Below is a listing. Set down exactly the lines from the one containing "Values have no" through the one containing "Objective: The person", both ends included, and leave out the rest.

BEGIN

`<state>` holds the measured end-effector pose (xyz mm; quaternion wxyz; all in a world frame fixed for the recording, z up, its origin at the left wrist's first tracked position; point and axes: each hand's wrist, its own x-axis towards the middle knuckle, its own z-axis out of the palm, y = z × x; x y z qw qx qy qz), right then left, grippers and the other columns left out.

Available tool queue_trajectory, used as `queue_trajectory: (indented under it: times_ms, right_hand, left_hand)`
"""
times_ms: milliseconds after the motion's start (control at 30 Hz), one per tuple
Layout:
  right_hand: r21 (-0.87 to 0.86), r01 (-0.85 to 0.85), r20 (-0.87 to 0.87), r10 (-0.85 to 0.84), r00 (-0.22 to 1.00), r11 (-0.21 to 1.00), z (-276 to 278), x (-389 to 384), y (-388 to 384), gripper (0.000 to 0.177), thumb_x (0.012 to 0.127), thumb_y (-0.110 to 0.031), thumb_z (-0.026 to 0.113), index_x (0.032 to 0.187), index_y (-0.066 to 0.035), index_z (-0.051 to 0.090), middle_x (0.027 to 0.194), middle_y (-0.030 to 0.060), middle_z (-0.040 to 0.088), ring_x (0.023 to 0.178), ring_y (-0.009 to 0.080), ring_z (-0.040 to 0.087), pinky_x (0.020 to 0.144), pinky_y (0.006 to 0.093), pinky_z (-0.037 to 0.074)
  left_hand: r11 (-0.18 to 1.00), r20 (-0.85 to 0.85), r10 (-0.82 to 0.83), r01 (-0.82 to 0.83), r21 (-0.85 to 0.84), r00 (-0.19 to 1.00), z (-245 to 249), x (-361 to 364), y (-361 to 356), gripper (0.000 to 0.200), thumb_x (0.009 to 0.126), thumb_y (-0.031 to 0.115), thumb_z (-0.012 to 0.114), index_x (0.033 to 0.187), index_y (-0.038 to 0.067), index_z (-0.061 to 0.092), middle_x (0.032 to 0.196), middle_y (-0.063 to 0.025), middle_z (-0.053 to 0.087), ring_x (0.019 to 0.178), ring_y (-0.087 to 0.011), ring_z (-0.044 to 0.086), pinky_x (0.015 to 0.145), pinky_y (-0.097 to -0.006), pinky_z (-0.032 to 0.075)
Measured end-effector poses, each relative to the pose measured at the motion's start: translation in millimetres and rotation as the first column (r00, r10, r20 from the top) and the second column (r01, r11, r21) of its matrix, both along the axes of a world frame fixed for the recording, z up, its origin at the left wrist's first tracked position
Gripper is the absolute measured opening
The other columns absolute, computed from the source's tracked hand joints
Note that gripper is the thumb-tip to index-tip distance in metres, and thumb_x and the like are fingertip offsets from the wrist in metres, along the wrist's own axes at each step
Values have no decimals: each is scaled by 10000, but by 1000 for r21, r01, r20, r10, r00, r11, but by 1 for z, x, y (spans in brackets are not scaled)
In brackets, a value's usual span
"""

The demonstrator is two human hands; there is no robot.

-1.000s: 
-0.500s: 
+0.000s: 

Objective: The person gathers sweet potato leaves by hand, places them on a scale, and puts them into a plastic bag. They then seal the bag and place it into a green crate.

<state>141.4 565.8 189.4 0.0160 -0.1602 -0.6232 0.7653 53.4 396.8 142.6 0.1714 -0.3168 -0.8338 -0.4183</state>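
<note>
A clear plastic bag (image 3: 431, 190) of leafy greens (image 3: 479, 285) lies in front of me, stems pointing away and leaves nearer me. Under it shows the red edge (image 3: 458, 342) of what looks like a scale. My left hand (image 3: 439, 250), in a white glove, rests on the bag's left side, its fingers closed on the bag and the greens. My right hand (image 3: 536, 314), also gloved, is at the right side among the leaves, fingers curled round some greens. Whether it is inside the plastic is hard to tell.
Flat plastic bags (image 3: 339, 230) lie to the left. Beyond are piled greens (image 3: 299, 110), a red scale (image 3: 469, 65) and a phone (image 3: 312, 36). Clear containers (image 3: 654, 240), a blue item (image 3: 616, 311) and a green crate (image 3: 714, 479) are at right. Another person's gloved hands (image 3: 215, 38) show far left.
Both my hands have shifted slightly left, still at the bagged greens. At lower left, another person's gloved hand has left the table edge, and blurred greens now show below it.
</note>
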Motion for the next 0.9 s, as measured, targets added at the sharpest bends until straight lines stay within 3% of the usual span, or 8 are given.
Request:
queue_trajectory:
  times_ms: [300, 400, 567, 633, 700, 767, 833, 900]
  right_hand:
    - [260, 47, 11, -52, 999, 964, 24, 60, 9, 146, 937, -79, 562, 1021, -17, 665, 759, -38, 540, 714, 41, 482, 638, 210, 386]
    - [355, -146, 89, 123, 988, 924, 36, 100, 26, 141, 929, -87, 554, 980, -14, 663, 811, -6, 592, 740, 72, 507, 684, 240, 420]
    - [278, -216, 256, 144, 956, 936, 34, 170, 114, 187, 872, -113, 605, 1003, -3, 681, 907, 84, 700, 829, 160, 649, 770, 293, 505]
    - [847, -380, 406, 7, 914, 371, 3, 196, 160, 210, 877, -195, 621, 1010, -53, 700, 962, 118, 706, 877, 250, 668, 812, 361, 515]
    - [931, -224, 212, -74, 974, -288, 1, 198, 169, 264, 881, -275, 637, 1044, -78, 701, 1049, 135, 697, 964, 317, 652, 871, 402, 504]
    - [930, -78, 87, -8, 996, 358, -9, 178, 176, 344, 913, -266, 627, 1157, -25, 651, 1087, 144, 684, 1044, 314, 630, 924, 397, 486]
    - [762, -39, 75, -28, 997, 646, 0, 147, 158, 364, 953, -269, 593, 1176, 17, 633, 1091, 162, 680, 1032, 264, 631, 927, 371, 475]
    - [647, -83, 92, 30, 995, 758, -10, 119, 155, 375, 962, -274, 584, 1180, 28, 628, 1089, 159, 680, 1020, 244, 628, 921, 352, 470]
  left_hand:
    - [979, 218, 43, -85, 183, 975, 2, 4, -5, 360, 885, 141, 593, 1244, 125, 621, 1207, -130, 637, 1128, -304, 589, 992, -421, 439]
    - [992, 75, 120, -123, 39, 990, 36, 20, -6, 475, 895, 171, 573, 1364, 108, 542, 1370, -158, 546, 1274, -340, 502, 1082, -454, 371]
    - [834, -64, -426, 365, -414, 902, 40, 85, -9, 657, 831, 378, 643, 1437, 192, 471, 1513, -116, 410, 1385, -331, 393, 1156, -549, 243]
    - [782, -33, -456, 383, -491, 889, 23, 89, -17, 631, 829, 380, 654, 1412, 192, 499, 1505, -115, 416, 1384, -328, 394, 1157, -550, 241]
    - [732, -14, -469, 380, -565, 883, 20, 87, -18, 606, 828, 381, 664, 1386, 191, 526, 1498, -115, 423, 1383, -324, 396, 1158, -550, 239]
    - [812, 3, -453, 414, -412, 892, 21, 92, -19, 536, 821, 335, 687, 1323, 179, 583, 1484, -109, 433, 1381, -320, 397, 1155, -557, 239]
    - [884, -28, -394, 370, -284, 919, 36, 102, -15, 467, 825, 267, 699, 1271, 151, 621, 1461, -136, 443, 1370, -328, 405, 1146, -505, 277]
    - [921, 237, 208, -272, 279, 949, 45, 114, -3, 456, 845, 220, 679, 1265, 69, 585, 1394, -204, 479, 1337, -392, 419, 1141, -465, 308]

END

- [Answer below]
Values have no decimals: each is scaled by 10000, but by 1000 for r21, r01, r20, r10, r00, r11, but by 1 for z, x, y (spans in brackets are not scaled)
In brackets, a value's usual span
"""

The demonstrator is two human hands; there is no robot.

-1.000s: 
-0.500s: 
+0.000s: 

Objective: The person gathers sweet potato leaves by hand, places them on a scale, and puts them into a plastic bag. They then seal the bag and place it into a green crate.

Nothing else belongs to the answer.